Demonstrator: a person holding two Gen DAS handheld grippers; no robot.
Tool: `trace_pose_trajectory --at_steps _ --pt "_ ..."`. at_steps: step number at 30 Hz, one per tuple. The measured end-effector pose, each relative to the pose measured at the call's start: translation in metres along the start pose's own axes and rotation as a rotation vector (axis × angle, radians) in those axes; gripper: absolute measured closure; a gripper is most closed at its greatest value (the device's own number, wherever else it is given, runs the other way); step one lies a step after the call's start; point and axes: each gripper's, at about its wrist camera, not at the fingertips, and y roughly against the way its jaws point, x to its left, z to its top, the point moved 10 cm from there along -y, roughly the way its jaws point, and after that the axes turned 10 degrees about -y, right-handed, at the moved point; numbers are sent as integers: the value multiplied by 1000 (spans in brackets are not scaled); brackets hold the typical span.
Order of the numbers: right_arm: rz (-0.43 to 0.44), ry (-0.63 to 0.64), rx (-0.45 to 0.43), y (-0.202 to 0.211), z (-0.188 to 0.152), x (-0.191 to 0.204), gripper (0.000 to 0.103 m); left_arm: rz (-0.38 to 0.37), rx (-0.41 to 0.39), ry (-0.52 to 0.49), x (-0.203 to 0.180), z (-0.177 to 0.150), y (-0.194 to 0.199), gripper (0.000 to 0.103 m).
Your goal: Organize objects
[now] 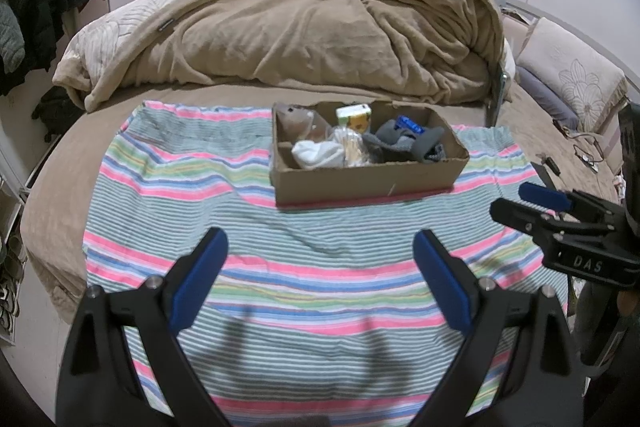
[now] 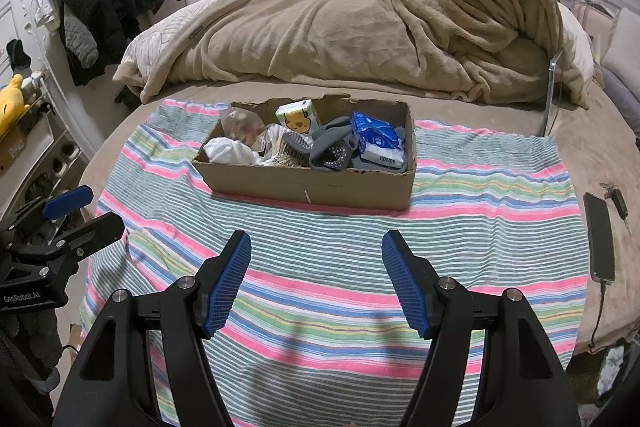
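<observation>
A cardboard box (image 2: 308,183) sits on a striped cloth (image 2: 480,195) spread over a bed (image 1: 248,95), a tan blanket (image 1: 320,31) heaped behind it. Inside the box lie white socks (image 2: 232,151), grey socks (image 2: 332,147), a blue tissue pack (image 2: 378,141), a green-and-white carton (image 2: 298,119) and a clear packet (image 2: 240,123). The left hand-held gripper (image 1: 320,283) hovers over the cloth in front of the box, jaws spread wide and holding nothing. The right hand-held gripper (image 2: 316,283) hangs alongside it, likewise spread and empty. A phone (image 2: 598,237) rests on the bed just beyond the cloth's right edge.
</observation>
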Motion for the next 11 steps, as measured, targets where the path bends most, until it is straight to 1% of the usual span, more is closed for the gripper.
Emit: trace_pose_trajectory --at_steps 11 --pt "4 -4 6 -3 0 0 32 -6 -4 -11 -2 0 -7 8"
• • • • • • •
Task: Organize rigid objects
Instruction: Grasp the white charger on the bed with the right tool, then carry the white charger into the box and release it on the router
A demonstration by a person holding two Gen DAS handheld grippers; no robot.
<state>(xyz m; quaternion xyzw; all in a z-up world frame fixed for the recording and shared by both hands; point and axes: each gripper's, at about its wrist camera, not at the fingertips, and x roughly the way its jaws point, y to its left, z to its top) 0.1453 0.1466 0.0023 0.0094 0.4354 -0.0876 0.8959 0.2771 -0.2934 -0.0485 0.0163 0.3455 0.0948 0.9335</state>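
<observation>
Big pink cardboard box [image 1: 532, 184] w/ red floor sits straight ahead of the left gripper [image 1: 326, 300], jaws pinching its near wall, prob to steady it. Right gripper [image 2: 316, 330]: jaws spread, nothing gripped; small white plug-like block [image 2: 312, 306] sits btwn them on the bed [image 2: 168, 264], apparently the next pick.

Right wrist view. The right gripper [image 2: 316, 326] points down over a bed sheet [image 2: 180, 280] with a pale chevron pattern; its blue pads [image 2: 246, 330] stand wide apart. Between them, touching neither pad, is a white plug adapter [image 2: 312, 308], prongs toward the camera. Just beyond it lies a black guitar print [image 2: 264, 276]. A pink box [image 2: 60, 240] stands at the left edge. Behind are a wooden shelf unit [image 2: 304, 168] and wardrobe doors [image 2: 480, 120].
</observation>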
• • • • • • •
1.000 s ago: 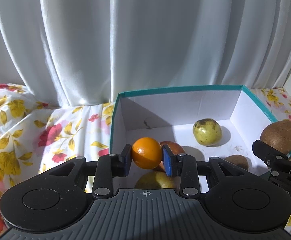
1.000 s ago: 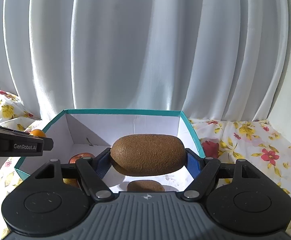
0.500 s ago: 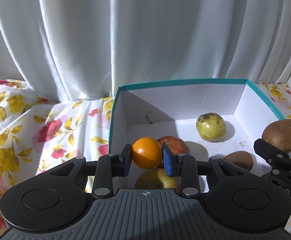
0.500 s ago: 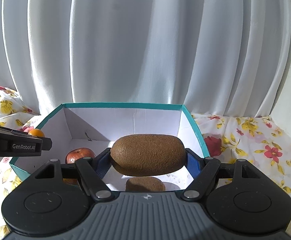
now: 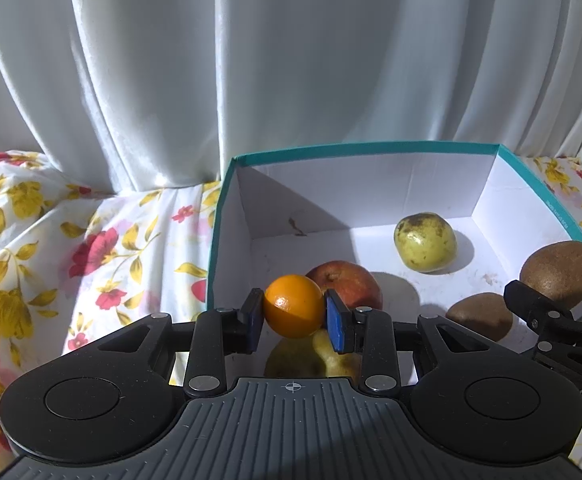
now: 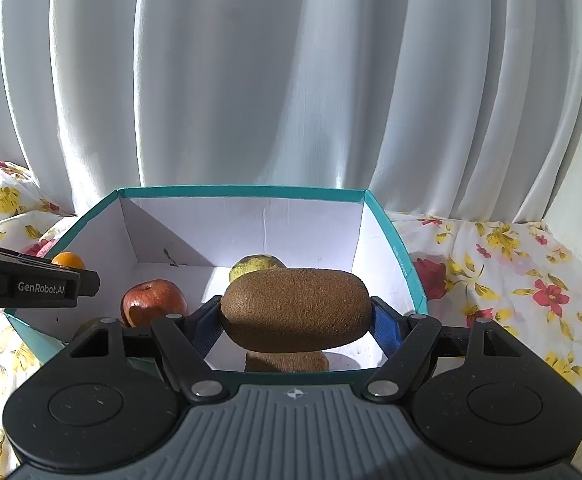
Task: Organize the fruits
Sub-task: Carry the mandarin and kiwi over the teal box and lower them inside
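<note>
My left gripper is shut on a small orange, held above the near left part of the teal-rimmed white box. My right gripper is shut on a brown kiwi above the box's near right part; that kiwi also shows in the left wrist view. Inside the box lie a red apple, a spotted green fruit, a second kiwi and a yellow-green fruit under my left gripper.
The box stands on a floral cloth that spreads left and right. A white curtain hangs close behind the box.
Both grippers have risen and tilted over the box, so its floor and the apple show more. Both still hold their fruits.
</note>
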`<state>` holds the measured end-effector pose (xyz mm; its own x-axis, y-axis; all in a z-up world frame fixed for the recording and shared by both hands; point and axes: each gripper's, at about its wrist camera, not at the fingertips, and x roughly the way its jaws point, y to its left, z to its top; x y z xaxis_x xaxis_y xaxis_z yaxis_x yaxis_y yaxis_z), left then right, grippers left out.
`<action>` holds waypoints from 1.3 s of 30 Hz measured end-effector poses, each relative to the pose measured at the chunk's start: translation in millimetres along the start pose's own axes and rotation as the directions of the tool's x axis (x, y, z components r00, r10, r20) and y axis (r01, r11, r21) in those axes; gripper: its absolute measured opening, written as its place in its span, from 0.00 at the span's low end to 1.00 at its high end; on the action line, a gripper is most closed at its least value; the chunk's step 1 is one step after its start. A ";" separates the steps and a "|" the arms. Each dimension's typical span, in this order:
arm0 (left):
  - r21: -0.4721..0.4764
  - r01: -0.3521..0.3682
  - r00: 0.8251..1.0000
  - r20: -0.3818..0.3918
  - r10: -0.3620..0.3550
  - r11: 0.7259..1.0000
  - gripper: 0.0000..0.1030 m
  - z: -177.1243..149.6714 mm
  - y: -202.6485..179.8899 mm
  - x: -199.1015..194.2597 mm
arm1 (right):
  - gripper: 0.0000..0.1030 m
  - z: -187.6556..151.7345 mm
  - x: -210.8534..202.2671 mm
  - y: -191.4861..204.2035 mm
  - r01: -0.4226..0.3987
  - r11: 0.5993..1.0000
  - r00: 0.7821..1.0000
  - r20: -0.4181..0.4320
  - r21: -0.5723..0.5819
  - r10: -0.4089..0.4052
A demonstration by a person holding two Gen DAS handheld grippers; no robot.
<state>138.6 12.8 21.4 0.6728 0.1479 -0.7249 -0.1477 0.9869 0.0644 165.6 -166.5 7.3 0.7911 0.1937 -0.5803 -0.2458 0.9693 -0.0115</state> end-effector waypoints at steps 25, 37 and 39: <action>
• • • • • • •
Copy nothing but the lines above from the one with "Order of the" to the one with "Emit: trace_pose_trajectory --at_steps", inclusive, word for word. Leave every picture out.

- _Answer section_
Order of the numbers: right_arm: rz (-0.43 to 0.44), ry (-0.63 to 0.64), rx (-0.45 to 0.43), y (-0.202 to 0.211), z (-0.188 to 0.152), x (-0.191 to 0.204), gripper (0.000 to 0.103 m); left_arm: rz (-0.38 to 0.37), rx (-0.41 to 0.39), ry (-0.52 to 0.49), x (-0.203 to 0.180), z (-0.177 to 0.150), y (-0.194 to 0.199), gripper (0.000 to 0.103 m).
Your goal: Organize objects
[now] 
[now] 
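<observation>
A cardboard box (image 2: 308,183) sits on a striped cloth (image 2: 480,195) spread over a bed (image 1: 248,95), a tan blanket (image 1: 320,31) heaped behind it. Inside the box lie white socks (image 2: 232,151), grey socks (image 2: 332,147), a blue tissue pack (image 2: 378,141), a green-and-white carton (image 2: 298,119) and a clear packet (image 2: 240,123). The left hand-held gripper (image 1: 320,283) hovers over the cloth in front of the box, jaws spread wide and holding nothing. The right hand-held gripper (image 2: 316,283) hangs alongside it, likewise spread and empty. A phone (image 2: 598,237) rests on the bed just beyond the cloth's right edge.
</observation>
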Motion for the next 11 steps, as measured, targets where the path bends most, until it is straight to 1% of the usual span, more is closed for the gripper.
Emit: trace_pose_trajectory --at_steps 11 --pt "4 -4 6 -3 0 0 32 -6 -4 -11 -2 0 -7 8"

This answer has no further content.